**Aim of the exercise:**
Print exactly the lines from the one that contains "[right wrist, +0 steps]" through the final line of the entries below, both included, and nothing else; omit the pictures.

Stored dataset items
===

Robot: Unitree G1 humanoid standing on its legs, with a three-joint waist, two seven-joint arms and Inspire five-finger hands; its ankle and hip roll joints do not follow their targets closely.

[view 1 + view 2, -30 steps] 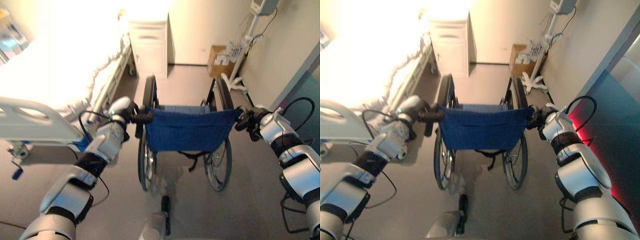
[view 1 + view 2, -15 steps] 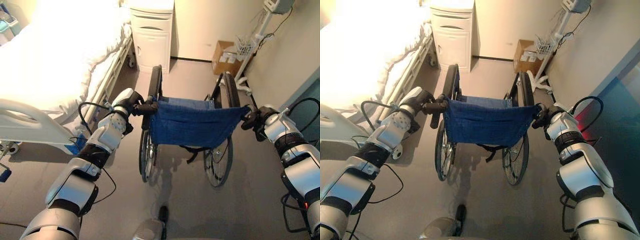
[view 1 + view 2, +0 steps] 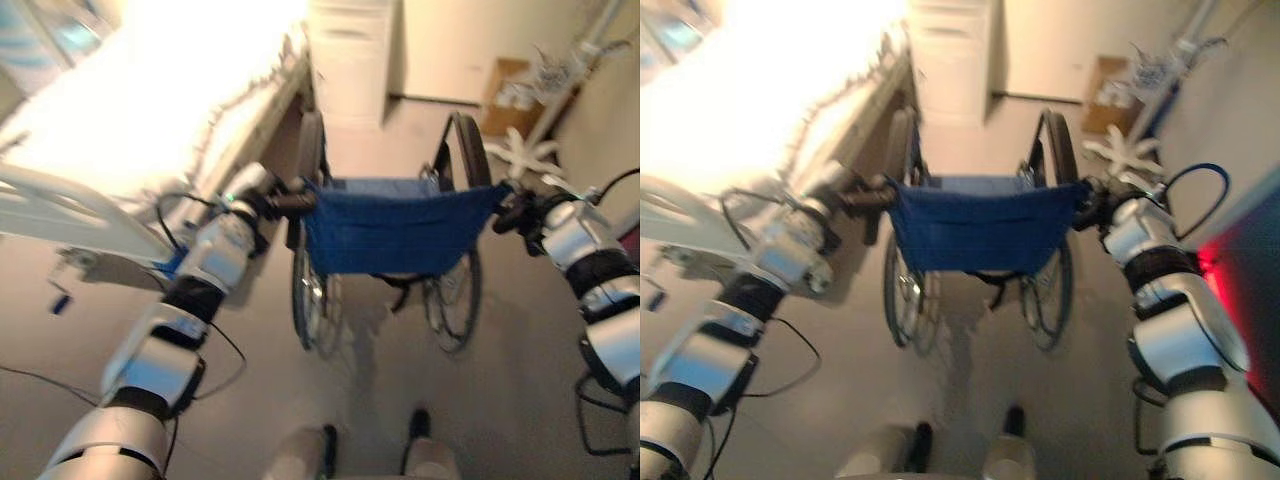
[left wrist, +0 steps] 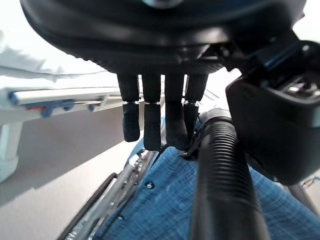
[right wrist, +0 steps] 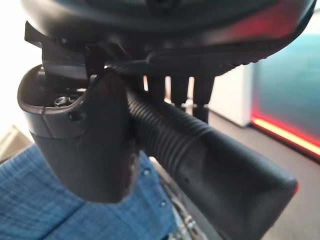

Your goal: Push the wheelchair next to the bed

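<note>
Wheelchair (image 3: pixel 390 250) stands on the grey floor (image 3: pixel 500 400) straight ahead of me, its blue sling back facing me, just beside the bed (image 3: pixel 150 110), which runs along my left with white bedding and a pale rail at its near end. Past the chair I see a white cabinet (image 3: pixel 352 50) at the head of the bed, then a cardboard box (image 3: pixel 510 95) and a white wheeled stand base (image 3: pixel 525 155) off to the right by the wall. My left hand (image 3: pixel 262 200) is on the chair's left push handle (image 4: pixel 220 170); the fingers (image 4: pixel 152 125) hang curled over the ribbed black grip with the thumb beside it. My right hand (image 3: pixel 520 212) is on the right push handle (image 5: pixel 215 165), fingers and thumb wrapped round that grip too.
</note>
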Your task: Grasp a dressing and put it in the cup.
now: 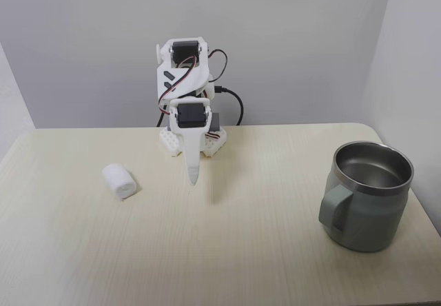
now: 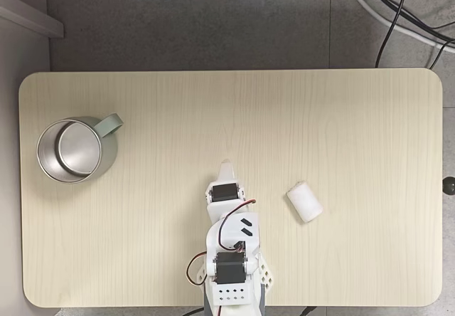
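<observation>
Waiting at the start, you are hanging the gripper [image 1: 191, 180] over bare table [image 2: 341, 117], fingers together and empty. Nearest it, the dressing [image 1: 119, 180] is lying untouched; the cup [image 1: 365, 197] is standing well beyond, opposite. Next, open and reach for the dressing.

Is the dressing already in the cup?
No. In the top-down fixed view the dressing lies on the table, far from the empty cup.

white dressing [image 1: 119, 180] lying, cup [image 1: 366, 197] upright
</observation>
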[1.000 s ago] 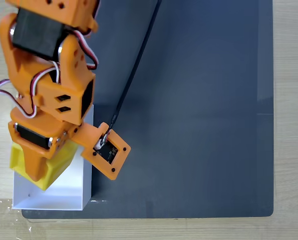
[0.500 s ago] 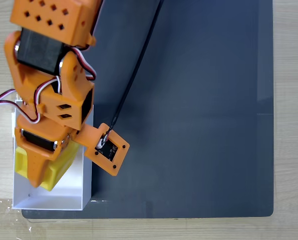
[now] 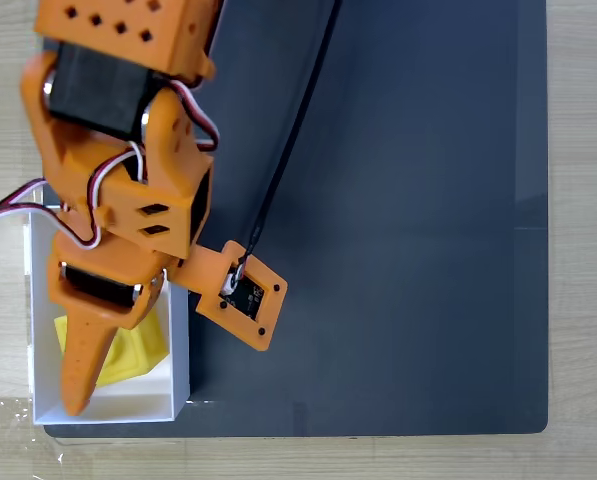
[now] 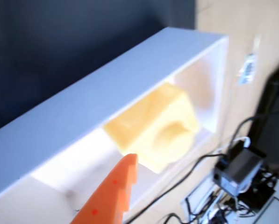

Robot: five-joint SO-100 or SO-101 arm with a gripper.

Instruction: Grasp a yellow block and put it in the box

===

**Response to the task:**
[right wrist, +0 steps] 

Your goal: Push the wheelchair next to the bed

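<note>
Wheelchair (image 3: pixel 390 250) stands on the grey floor (image 3: pixel 500 400) straight ahead of me, its blue sling back facing me, just beside the bed (image 3: pixel 150 110), which runs along my left with white bedding and a pale rail at its near end. Past the chair I see a white cabinet (image 3: pixel 352 50) at the head of the bed, then a cardboard box (image 3: pixel 510 95) and a white wheeled stand base (image 3: pixel 525 155) off to the right by the wall. My left hand (image 3: pixel 262 200) is on the chair's left push handle (image 4: pixel 220 170); the fingers (image 4: pixel 152 125) hang curled over the ribbed black grip with the thumb beside it. My right hand (image 3: pixel 520 212) is on the right push handle (image 5: pixel 215 165), fingers and thumb wrapped round that grip too.
</note>
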Your task: Grasp a dressing and put it in the cup.
now: 
now: 
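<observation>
Waiting at the start, you are hanging the gripper [image 1: 191, 180] over bare table [image 2: 341, 117], fingers together and empty. Nearest it, the dressing [image 1: 119, 180] is lying untouched; the cup [image 1: 365, 197] is standing well beyond, opposite. Next, open and reach for the dressing.

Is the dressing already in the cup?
No. In the top-down fixed view the dressing lies on the table, far from the empty cup.

white dressing [image 1: 119, 180] lying, cup [image 1: 366, 197] upright
</observation>
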[1.000 s ago] 
[0.500 s ago] 
[now] 
[now] 

Robot: five-joint SO-100 or SO-101 arm with a gripper.

Instruction: Grasp a yellow block and put it in the box

None of the exercise remains to be done.